Meniere's With An Attitude

Kindred,

Please, I wish to expel a couple, three or few things from my center. Let them drift away with this cool North Eastern breeze...

...the change in weather does my mind, body and Spirit's good. Gives me the urge to call She-Who-Lives-With-The-Cherokee and compare notes on the weather. I would love to speak with my Old Kindred Spirit, but she has been away a spell. Medicine Woman the same-same. I close my eye's and visualize our talks and the exchanges of energies that take place. There are many times in my day-to-day's that I yearn to listen to the voice's of others. I learn by listening to the voice's of others. I thrive and am drawn towards the energies that are shared by my Kindred Spirit's. I miss this exchange in life and on My Path..

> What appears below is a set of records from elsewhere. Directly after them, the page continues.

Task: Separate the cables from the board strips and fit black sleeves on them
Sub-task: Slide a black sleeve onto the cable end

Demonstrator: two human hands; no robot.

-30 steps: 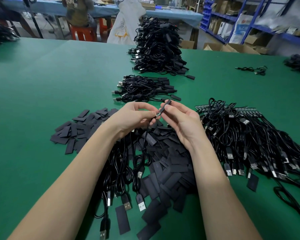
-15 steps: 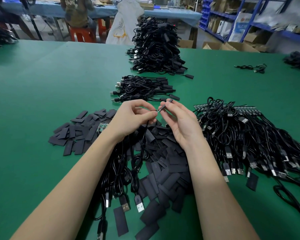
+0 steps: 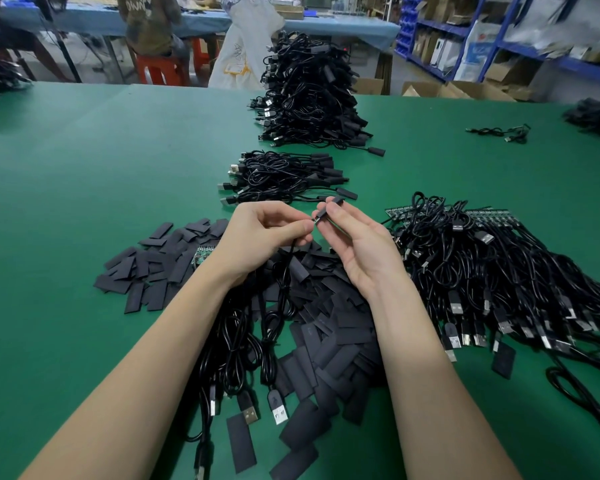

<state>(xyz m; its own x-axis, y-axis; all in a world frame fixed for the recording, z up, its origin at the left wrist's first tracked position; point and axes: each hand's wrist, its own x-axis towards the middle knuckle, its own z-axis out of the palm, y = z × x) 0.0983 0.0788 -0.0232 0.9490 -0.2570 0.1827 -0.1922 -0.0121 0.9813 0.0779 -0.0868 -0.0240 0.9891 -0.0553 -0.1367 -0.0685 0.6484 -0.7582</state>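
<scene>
My left hand (image 3: 262, 232) pinches the end of a black cable (image 3: 286, 271) that hangs down to the table. My right hand (image 3: 357, 244) holds a black sleeve (image 3: 328, 210) at the cable's tip, between thumb and forefinger. The two hands meet just above a heap of flat black sleeves (image 3: 326, 327). Loose cables with USB plugs (image 3: 243, 362) lie under my left forearm. To the right lies a tangle of cables still joined to green board strips (image 3: 492, 216). A bit of green board (image 3: 201, 256) shows among the sleeves on the left.
The green table (image 3: 84, 174) carries a small pile of sleeved cables (image 3: 284, 174) beyond my hands and a tall stack (image 3: 309, 95) farther back. A stray cable (image 3: 499, 131) lies far right. A seated person (image 3: 149, 29), a white bag and blue shelving stand behind the table.
My hands have stayed together at the cable tip; the sleeve in my right hand has shifted slightly along the cable end. The view has tilted a little.
</scene>
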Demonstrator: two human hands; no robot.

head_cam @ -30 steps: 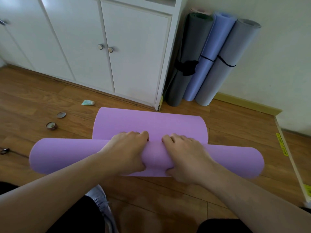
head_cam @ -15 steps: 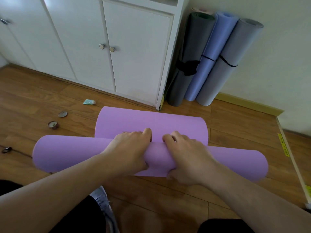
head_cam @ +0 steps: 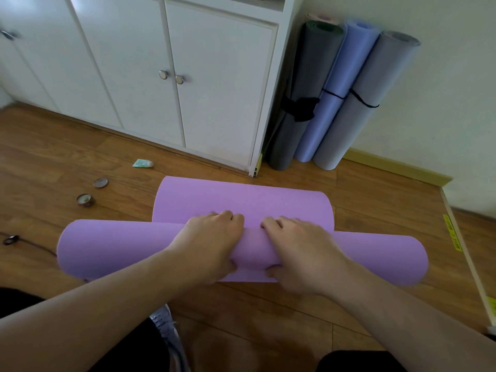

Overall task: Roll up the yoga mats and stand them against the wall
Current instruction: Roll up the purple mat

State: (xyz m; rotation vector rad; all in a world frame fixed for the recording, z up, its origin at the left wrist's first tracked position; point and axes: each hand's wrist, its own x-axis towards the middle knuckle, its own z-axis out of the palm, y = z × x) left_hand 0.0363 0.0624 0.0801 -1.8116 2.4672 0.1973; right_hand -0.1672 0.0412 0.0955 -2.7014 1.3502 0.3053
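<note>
both hands curl over the middle of the purple mat (head_cam: 112, 251), left hand (head_cam: 212, 242) and right hand (head_cam: 298, 248) side by side, thumbs tucked under the roll. its long axis lies crosswise before the person, and the short unrolled flap (head_cam: 241, 202) stretches ahead toward the white cabinet (head_cam: 214, 89), each hand equally near. three rolled mats (head_cam: 330, 108) lean against the wall (head_cam: 442, 89).

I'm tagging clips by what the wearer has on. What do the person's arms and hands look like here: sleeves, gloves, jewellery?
Both forearms are bare as far as the frame shows, with no sleeve in view. The left hand and the right hand wear no gloves, and no rings, watch or wristband can be seen. No markings show on either arm.
</note>
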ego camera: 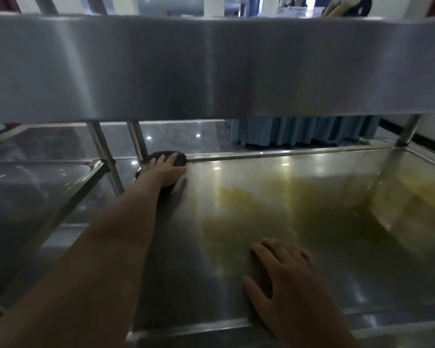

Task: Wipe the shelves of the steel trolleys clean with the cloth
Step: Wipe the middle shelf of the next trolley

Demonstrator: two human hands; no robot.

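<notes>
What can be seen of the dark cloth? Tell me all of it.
The cloth is a dark, nearly black wad, bunched rather than spread flat. It lies at the far left corner of the lower steel shelf, against the raised rim and beside a trolley upright. The left hand rests on top with fingers laid straight over it, pressing it to the steel and hiding most of it; dark edges show beyond the fingertips and beside the wrist. Its weave cannot be told.
</notes>
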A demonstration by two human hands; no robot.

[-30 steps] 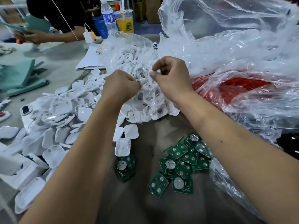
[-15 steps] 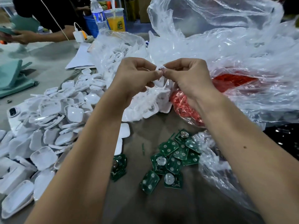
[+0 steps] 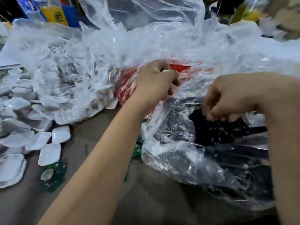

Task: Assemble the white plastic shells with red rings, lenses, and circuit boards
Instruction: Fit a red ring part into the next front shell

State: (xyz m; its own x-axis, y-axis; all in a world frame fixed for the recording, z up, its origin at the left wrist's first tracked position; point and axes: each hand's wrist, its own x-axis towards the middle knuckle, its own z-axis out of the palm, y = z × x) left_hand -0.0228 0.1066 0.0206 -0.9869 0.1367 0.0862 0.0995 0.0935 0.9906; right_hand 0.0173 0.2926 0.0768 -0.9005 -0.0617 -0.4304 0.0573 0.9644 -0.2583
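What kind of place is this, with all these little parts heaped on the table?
Probably a small hand-assembly workshop for electronic gadgets. Loose white plastic shells lie heaped on the table, green circuit boards sit beside them, and clear bags hold bulk red and black parts.

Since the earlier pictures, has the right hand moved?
Yes. The right hand has gone to the right, away from the bag of red rings, to the dark parts in their plastic bag.
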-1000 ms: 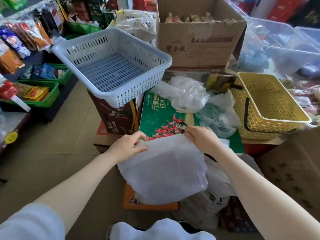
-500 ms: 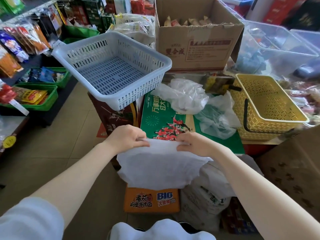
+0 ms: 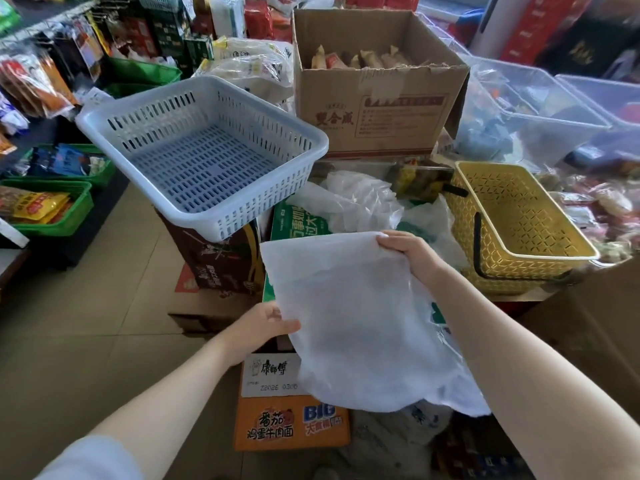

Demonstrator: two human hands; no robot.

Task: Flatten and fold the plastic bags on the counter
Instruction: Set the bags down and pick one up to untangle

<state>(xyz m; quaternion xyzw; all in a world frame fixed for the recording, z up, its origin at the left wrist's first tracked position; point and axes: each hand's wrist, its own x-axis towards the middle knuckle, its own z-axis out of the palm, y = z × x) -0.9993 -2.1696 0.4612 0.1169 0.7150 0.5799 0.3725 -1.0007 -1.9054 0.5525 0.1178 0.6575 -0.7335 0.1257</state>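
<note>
Fingers of left hand (image 3: 263, 323) and right hand (image 3: 408, 252) each pinch one white plastic bag (image 3: 353, 317); two baskets behind.

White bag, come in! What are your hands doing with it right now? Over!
Left hand pinches white bag at its left edge. Right hand grips its top right corner. Bag spread out, not folded. Crumpled bags wait behind.

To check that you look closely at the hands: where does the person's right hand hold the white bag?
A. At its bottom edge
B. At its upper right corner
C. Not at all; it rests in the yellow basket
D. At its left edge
B: the right hand pinches the upper right corner of the white bag, while the left hand grips its left edge lower down.
</note>
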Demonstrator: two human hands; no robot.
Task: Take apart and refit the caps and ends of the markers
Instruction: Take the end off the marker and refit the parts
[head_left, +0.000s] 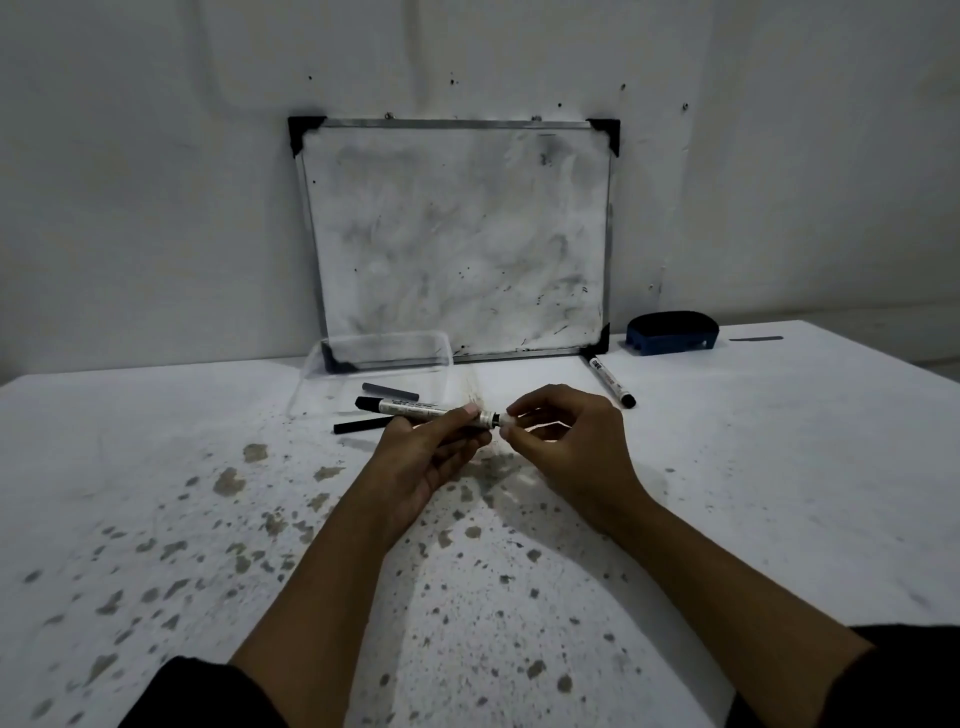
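Now keep the left hand (426, 457) closed on the marker (431, 410), held above the table (779, 467) centre; the right hand (566, 441) pinches its end piece (501, 419). Pull or push it straight along the barrel, without bending

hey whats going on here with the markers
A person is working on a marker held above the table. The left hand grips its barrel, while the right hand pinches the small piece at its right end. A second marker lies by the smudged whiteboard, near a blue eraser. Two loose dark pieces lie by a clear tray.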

...I suspect this is why I have had this other-world like experience and struggle with Meniere's and it's boat load of symptoms. This disease Meniere's, that has taken so much from me, has been and is teaching me lessons of a life I never would have experienced if not for my body stumbling upon it. These lessons are something I am to comprehend and practice. The realization that having this be my  Destiny is a subject just breaking through and into this thick skull. To have this Menier's in it's many manifestation's are something that is to be a subject learned and studied beyond a reading here or an article there. Meniere's has now become something for me to conqueror. After these past few years of struggle - now is the time for me to grow a pair and begin to push the processes even further. It is absolutely necessary to establish sure and sound boundaries for me, myself, I and all of the rest of who I am.

Alright, yes it's shitty to wear these shoes sometimes. So what am I going to do about it, I ask myself. Well, I've let this disease drag me along like an old cloth doll and I mean to say, that I permitted this to let me drag low. Low as in having to hire a psychiatrist low. I am in a better place today with the whole emotional mental aspect of my Better Health program. Maybe parts of me ask myself what took me so damned long to cop this attitude. IDK. Today has been a good day to die and has been an awesome day to be alive!

Sounds to like "Papa's Got A Brand New Bag" to me. Papa! Yes, I'm fighting and damn it yes, I am a Surviving Warrior! I'm too damned Hip to let this bullshit disease drag me 'round like that! There is a difference between the angry and the attitude. Thinking the anger thing is getting better managed and the gloom only visits on occasions, I am in a much sounder place. I'm Human. I am certain I could have been sending out my kiss my prostate a long time ago...

...I be got-damned if my Dad always said that we were late bloomers. Well, hell then, here I am!